# EXERCISE BRIEF
Please check every line of the listing for "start" and copy each line where it is found.

# DATA SECTION
_ _ _ _
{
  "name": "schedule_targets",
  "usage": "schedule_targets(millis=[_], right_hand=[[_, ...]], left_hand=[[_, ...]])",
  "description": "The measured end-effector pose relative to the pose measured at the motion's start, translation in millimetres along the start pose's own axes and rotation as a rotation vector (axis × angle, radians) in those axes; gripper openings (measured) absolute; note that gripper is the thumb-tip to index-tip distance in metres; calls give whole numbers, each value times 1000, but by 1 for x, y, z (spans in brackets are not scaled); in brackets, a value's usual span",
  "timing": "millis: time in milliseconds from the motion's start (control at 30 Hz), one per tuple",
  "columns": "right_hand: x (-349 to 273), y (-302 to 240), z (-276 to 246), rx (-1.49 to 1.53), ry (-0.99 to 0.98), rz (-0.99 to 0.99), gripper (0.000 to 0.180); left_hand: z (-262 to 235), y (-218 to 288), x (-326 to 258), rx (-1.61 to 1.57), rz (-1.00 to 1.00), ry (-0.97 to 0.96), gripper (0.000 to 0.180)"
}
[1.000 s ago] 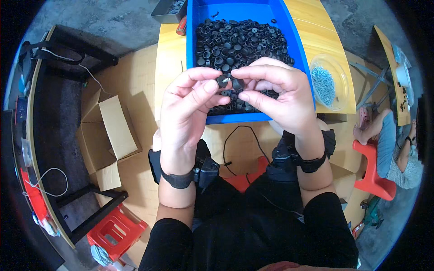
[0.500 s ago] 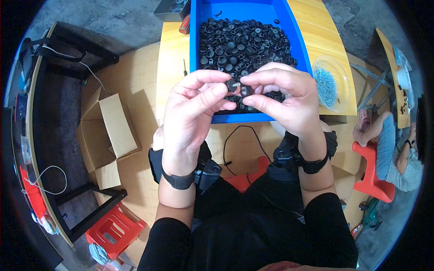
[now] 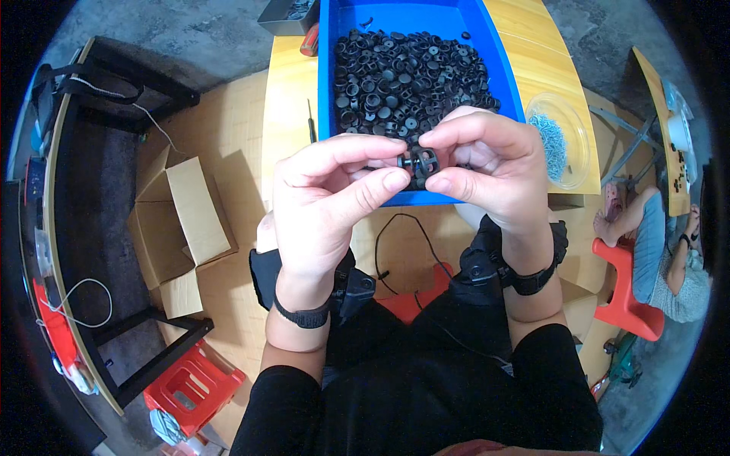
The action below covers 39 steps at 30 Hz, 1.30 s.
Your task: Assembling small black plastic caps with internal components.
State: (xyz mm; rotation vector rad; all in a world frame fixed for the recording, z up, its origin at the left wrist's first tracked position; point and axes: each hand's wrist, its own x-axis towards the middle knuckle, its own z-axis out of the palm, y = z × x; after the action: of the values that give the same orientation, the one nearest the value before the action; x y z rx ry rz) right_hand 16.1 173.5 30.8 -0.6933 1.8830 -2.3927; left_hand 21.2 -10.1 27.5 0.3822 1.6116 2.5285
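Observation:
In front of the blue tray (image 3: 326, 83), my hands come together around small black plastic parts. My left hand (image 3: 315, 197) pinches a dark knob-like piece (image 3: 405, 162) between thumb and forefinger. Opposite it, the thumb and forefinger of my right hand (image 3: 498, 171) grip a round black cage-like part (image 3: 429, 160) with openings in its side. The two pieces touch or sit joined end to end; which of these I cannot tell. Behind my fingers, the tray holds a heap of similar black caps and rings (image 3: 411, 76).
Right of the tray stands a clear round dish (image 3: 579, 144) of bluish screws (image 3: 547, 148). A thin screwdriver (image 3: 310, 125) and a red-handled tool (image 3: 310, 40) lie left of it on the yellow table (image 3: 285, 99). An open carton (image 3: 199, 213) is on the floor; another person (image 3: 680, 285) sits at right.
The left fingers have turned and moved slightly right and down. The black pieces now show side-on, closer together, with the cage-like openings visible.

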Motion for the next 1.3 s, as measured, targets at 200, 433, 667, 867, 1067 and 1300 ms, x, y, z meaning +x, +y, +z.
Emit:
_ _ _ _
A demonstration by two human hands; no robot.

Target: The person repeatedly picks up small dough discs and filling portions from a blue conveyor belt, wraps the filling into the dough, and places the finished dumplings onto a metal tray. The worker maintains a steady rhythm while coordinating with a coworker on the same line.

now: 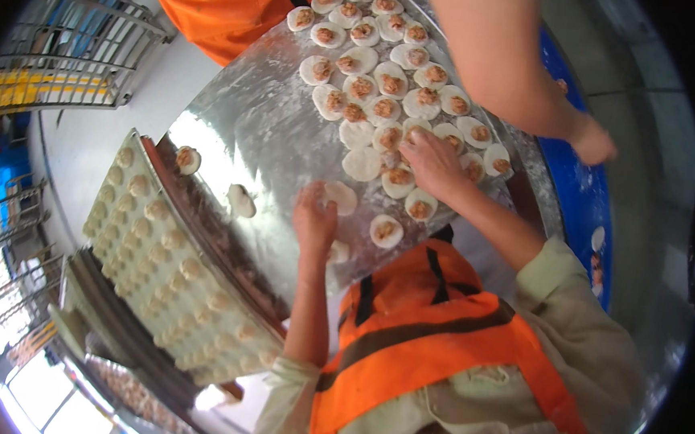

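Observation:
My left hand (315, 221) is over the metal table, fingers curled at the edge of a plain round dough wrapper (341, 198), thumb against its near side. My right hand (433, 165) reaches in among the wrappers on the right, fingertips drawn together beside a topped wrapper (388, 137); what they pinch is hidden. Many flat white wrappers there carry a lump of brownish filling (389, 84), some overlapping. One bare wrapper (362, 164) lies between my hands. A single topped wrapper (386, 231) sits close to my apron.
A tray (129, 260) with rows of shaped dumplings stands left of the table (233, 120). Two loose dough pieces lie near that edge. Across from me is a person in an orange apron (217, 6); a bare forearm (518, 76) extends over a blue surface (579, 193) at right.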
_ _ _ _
# RESPONSE
  "description": "The measured end-effector pose relative to the pose measured at the motion's start, translation in millimetres along the start pose's own axes and rotation as a rotation vector (axis × angle, radians) in those axes; gripper openings (measured) absolute; note that gripper is the thumb-tip to index-tip distance in metres; calls give whole numbers, each value times 1000, but by 1 for x, y, z (spans in brackets are not scaled); in brackets, a value's usual span",
  "timing": "millis: time in milliseconds from the motion's start (control at 30 Hz), one per tuple",

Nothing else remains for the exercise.